Commissioner Nancy Thellman told the Journal-World on Friday that the commission believed the request is appropriate because the local crisis center may help alleviate the number of mental health patients in state hospitals in Larned and Osawatomie.
“Their high priority is to keep folks with serious mental illness in their home counties, if possible, out of the state hospitals,” Thellman said of state lawmakers. “Our crisis center will go a long way to help them with that goal.”

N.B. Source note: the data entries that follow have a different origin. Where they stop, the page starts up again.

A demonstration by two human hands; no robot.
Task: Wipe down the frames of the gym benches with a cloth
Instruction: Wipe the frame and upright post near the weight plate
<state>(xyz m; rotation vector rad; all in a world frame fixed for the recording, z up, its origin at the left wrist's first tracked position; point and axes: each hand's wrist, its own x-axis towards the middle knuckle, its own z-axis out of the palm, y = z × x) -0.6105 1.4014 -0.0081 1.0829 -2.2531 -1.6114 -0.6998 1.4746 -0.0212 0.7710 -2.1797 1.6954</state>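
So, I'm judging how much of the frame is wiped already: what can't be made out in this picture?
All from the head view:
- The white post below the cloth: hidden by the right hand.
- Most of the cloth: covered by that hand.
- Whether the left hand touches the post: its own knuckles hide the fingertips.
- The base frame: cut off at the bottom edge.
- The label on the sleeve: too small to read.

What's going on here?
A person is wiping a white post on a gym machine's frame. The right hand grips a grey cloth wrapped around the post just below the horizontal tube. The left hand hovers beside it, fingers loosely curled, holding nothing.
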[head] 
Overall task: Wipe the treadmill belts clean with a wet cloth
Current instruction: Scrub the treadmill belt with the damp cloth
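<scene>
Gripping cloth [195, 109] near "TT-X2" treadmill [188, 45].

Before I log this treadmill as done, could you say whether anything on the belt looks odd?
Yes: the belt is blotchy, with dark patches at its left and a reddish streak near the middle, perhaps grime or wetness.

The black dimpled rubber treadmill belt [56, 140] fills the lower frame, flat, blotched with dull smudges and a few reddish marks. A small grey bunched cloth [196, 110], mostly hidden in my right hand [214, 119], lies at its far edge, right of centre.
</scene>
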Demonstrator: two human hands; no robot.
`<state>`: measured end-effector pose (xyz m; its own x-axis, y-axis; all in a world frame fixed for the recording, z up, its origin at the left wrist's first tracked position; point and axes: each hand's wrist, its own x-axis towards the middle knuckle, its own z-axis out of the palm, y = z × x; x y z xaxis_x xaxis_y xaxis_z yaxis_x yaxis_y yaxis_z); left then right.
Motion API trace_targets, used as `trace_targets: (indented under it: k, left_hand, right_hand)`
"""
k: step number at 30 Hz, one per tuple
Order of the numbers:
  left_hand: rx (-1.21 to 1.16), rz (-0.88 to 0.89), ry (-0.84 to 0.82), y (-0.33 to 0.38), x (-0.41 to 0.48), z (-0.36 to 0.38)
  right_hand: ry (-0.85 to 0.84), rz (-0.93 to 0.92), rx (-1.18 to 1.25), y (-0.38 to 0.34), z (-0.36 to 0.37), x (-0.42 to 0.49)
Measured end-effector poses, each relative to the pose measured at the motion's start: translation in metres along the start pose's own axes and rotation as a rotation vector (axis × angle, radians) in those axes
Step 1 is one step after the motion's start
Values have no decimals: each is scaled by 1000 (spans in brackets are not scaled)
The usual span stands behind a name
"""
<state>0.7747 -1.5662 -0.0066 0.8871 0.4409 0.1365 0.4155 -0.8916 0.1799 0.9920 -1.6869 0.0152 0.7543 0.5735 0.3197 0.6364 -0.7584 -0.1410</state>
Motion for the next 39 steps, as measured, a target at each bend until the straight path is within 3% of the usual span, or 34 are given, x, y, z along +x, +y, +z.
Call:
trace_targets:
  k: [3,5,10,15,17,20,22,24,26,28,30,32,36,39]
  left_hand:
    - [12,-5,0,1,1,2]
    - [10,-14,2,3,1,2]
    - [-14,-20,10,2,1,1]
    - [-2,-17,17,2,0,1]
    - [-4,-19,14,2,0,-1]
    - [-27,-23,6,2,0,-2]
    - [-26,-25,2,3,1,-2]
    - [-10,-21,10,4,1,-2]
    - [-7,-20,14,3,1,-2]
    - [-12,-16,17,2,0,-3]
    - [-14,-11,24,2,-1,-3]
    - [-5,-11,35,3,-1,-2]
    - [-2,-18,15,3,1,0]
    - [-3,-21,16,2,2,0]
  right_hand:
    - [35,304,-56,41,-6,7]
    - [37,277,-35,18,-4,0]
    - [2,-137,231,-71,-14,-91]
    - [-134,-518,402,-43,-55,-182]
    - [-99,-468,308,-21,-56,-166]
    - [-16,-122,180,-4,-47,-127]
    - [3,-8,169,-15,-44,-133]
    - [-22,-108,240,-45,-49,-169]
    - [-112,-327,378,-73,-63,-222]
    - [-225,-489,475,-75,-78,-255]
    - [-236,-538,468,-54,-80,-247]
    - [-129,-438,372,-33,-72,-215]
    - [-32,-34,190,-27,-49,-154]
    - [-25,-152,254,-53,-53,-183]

“… We’re already having good luck doing that with programs we have in place, but with a (local) crisis center added we can help keep those numbers down even more,” she said.
Along with the funding for the crisis center, the commission outlined a second priority of expanding the western leg of the South Lawrence Trafficway to four lanes — a long-sought project from the county and the City of Lawrence — and listed other issues it believes are important to the Douglas County Community. It will formally share the priorities and issues with area lawmakers during the Legislative Breakfast on Jan. 10.

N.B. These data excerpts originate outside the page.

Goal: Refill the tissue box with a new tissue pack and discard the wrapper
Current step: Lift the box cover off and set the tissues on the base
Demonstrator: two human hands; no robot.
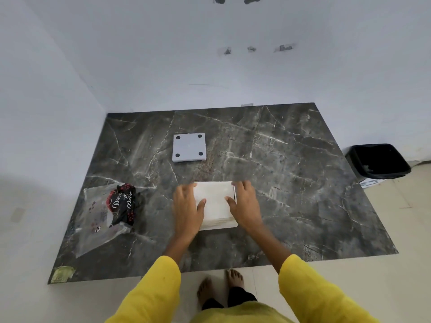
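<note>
A white tissue box [215, 201] filled with a stack of white tissues stands in the middle of the dark marble table [291, 183]. My left hand [187, 206] presses on its left side, thumb resting on the tissues. My right hand [245, 203] grips its right side, thumb also on the tissues. The box's flat grey base plate [189, 147] with black round feet lies apart, farther back. An empty clear plastic wrapper [102, 217] with a black and red printed label lies on the table's left.
A black waste bin [377, 162] stands on the floor beyond the table's right edge. White walls close off the back and left. A yellowish scrap [62, 273] sits on the table's front left corner. My bare feet [220, 287] stand at the front edge.
</note>
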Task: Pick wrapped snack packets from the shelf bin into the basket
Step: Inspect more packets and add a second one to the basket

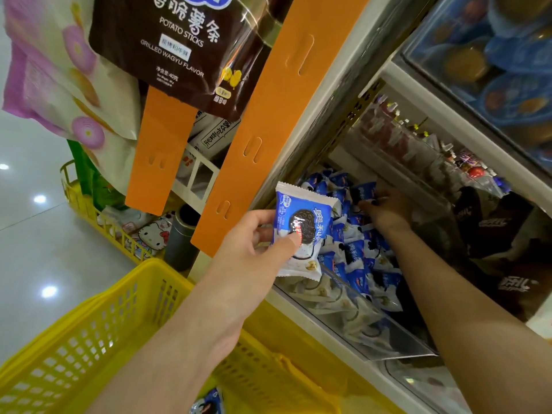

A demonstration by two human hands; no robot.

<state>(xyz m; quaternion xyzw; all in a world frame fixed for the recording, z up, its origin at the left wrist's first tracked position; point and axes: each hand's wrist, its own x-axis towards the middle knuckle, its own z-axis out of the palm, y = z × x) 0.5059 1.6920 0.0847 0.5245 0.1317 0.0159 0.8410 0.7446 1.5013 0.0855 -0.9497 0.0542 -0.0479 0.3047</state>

The commission’s decision to make state funding for the crisis center its top priority comes shortly after it authorized sending a letter to Gov. Laura Kelly requesting $750,000 of state funding to construct the facility. The letter requested that funding be included in the state’s fiscal year 2021 budget, which the Kansas Legislature will craft during its session that begins in January.
The letter says the requested funding will be used for planning, construction and base services associated with the crisis center. It also notes that the county’s request is similar to requests that have been granted in previous state budgets for crisis centers in Wyandotte, Sedgwick, Shawnee, Riley and Saline counties.
The county recently broke ground on the housing portion of the Treatment and Recovery Campus, located in the 1000 block of West Second Street, just north of Bert Nash Community Mental Health Center. The crisis center is planned to be built at 146 Maine St., which is directly west of the housing portion of the campus.
The proposed crisis center, which doesn’t have an official name yet, is still in the planning stages. Karrey Britt, county spokeswoman, previously told the Journal-World that the county and its community partners were aiming to complete its construction by the end of 2021.
Thellman said she believes state lawmakers are keeping an eye on Douglas County’s planned crisis center because of its partnership between the county government and local behavioral health agencies, such as LMH Health, Bert Nash and others.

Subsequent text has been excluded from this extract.